Une bouffée d’air de Romandie

Publikationsdatum und Medium unklar, irgendwann im September 1998.

La guérilla des néonazis

Dure semaine pour la police vaudoise. L’annonce d’un rassemblement néo-nazi a littéralement affolé les responsables de l’ordre public du canton. Lundi dernier, le Conseil d’Etat donnait son accord pour les concerts rock que des skinheads suisses et étrangers voulaient donner en terre vaudoise. Mardi, le chef du département de la sécurité et de l’environnement, Jean-Claude Mermoud, faisait marche arrière. L’autorisation était refusée.

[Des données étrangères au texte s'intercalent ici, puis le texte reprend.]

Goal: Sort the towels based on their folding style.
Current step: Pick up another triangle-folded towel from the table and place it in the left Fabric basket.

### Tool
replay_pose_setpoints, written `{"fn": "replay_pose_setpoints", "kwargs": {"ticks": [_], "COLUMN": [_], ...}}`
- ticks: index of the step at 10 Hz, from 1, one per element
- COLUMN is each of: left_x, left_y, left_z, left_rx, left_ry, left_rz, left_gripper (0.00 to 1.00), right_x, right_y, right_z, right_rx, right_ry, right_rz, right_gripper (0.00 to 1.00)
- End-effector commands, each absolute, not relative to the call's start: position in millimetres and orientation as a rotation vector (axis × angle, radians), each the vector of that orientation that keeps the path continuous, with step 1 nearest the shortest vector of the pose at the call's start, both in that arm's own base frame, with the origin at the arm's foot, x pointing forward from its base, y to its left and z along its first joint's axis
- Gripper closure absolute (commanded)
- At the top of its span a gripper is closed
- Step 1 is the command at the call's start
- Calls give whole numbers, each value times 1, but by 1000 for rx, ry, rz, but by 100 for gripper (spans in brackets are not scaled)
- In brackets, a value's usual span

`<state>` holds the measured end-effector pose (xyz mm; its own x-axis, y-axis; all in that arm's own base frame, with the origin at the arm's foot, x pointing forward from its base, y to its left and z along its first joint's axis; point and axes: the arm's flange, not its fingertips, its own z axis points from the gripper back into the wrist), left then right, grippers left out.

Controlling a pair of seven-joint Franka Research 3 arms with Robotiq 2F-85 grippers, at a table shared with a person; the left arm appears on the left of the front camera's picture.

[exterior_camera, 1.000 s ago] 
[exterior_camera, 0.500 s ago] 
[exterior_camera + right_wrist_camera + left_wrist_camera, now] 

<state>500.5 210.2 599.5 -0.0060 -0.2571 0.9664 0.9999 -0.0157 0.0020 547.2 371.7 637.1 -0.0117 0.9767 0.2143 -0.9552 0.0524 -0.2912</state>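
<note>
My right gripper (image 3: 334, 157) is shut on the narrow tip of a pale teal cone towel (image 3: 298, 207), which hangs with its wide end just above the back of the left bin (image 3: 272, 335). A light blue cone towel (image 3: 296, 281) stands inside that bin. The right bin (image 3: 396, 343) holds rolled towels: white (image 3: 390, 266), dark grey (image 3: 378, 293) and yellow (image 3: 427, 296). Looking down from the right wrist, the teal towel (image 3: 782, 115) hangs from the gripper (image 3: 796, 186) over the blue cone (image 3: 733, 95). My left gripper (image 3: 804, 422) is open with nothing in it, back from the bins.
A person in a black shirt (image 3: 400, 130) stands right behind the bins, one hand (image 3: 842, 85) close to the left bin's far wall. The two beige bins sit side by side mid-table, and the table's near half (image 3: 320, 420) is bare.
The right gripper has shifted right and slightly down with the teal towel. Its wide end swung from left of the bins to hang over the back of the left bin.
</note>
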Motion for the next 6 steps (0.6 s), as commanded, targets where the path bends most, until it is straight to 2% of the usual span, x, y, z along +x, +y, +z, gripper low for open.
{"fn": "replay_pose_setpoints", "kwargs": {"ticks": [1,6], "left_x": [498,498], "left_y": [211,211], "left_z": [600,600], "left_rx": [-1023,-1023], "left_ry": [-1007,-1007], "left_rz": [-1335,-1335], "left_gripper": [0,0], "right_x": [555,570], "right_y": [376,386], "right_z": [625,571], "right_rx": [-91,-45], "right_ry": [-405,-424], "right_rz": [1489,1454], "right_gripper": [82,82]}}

Surprenant revirement que le conseiller d’Etat Mermoud (UDC) a tenté de justifier. Au départ, il pensait que la manif ne serait qu’un concert comme ceux qui avaient déjà eu lieu à L’Abergement (300 personnes) et à Concise (350 personnes). Les 40 policiers qui ont surveillé l’un des concerts ont dit que les skinheads avaient été «d’une parfaite correction». Mermoud a donc donné le feu vert en se fondant sur le principe de la liberté de réunion et d’opinion.
Le lendemain, le gouvernement se rendait compte qu’il pourrait y avoir entre 1000 et 1500 «crânes rasés» suisses et étrangers. Des dérapages étaient à craindre. C’est qu’entre-temps Jean-Claude Mermoud avait reçu un rapport de la sûreté vaudoise. Le Ministère public de la Confédération l’avait aussi alerté. Du coup, le Conseil d’Etat décidait d’interdire le rassemblement. Et cette fois-ci, au nom du maintien de l’ordre public et de la lutte contre le racisme.
C’est l’éternel dilemme. On peut tolérer une manifestation de l’extrême-droite pour respecter les libertés que défend notre Etat de droit. Mais on ne peut pas le faire si le contenu des chansons et des propos tenus publiquement contrevient à la loi contre le racisme. Or, les paroles des chansons sont souvent de véritables appels à la haine raciale. En donnant le feu vert, le Conseil d’Etat avait sous-estimé le risque de dérapages et d’actes de violence. Mais pouvait-il dire oui alors que les organisateurs dissimulaient le lieu du rassemblement?
C’est une partie de cache-cache qui s’est jouée entre les skinheads – représentés par le groupe «Hammerskin Romandie» qui vient du canton de Neuchâtel – et les autorités vaudoises. On sait maintenant où les concerts devaient avoir lieu. Le journal «Le Temps» l’a révélé hier. C’est dans la cantine de la société de tir de l’Abbaye des carabiniers, à l’entrée du village de La Sarraz. Un jeune couple était venu demander la permission d’y tenir une réunion pour célébrer le retour d’Afrique d’un ami! C’était en fait «Hammerskin Romandie» qui voulait un local pour accueillir 1500 skinheads venus de toute l’Europe.
Aux dernières nouvelles, on a pu apprendre que la réunion serait déplacée en Allemagne, dans la région de Dresde. Si tel est le cas, la police et les autorités vaudoises vont pous- ser un «ouf» de soulagement. Mais les policiers seront tout de même sur pied de guerre. Il faudra vraiment que nos autorités apprennent à gérer le phénomène skinhead. La Suisse romande est devenue un lieu privi- légié pour cette guérilla idéologique que mènent les groupes d’extrême-droite contre nos démocraties. Que vaut encore le principe de la liberté d’expression face à la ruse et la dissimula-tion des néo-nazis? Ce sont là les méthodes d’une stratégie dangereuse dont le but est d’intoxiquer les esprits et de faire avaler les ignobles mensonges du révisionisme.